YOUR OBJECTIVE:
Transcribe exactly the span of lines that begins the records and ends with the line holding "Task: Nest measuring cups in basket", both boundary lines included.
+++ SUPPLIED DATA
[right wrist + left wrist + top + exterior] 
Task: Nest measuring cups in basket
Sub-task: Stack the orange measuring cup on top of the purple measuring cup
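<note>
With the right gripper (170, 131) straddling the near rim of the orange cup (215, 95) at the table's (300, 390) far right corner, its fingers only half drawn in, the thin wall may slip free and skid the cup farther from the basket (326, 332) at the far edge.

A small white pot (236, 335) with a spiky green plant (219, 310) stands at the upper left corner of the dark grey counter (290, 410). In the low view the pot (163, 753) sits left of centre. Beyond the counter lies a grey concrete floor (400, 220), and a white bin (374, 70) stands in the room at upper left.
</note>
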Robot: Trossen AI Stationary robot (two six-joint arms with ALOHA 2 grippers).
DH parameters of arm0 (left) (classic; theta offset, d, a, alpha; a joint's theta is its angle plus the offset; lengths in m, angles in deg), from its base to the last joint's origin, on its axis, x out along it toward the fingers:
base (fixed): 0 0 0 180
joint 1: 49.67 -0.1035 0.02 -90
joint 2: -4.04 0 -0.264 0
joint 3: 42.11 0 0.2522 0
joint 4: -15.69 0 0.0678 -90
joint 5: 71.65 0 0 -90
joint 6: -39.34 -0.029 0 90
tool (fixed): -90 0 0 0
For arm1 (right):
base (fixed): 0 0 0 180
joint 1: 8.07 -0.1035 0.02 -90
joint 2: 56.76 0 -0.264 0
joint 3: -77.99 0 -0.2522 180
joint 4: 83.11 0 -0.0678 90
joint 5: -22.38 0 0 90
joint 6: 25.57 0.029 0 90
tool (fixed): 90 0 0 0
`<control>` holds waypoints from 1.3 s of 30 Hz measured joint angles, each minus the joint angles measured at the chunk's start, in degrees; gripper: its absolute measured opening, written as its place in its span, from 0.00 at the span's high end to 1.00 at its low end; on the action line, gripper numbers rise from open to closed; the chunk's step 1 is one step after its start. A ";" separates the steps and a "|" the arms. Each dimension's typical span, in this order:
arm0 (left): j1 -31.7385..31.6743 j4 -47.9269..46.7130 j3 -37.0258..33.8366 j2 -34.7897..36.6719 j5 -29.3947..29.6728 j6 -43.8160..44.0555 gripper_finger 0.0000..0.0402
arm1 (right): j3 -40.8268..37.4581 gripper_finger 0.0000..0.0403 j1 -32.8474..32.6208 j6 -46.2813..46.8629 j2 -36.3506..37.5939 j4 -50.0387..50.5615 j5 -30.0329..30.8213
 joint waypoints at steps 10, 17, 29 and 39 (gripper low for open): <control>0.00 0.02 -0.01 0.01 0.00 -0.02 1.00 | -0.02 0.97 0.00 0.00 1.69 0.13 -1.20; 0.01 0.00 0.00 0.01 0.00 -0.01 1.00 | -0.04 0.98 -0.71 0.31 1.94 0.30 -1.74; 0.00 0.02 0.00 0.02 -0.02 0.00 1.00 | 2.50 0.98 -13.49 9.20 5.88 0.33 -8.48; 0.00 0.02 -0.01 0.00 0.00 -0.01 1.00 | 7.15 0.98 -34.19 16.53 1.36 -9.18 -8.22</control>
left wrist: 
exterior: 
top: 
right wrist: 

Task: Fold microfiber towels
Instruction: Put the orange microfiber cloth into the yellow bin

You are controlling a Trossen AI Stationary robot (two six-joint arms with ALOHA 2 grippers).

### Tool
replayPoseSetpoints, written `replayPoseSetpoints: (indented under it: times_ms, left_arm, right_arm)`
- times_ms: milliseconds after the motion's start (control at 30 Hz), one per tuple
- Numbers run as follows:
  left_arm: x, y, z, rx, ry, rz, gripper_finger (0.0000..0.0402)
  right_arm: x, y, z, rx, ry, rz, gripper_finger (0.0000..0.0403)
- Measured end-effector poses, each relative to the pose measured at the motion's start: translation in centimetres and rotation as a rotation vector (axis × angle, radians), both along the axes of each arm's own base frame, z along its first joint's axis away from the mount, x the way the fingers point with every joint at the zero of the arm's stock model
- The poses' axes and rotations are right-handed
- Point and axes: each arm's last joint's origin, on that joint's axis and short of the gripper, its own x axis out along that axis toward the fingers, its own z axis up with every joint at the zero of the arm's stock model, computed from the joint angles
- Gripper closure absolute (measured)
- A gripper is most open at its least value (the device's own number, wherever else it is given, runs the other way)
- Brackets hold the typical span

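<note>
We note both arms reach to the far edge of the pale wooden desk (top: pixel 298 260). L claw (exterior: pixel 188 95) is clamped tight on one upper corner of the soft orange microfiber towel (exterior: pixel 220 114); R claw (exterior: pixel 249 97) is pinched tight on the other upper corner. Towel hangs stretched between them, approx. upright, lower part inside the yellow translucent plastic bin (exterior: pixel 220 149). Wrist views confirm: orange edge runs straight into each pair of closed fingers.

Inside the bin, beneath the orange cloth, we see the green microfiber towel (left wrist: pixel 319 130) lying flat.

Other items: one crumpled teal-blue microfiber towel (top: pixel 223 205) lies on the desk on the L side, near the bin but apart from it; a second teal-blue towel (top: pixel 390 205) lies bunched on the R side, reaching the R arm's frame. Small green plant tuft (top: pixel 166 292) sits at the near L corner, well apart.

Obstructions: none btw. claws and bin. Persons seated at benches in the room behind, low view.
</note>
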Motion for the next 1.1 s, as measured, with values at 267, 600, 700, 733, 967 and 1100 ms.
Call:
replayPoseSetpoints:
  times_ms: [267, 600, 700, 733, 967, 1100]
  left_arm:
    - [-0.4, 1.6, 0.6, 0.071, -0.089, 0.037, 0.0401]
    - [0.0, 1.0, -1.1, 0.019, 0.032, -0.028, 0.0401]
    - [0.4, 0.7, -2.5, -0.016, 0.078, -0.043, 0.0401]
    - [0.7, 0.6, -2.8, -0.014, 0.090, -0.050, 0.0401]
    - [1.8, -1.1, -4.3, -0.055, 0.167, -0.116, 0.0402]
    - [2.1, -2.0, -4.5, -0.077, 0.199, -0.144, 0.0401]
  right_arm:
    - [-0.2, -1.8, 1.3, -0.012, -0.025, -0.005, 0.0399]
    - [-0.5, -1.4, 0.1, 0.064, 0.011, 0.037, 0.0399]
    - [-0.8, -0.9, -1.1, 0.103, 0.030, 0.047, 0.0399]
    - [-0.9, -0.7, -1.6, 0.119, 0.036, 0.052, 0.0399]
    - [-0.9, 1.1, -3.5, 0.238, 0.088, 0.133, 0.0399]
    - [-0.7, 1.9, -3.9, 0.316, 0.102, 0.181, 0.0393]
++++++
EXPECTED OUTPUT:
[right wrist + left wrist + top + exterior] 
Task: Nest measuring cups in basket

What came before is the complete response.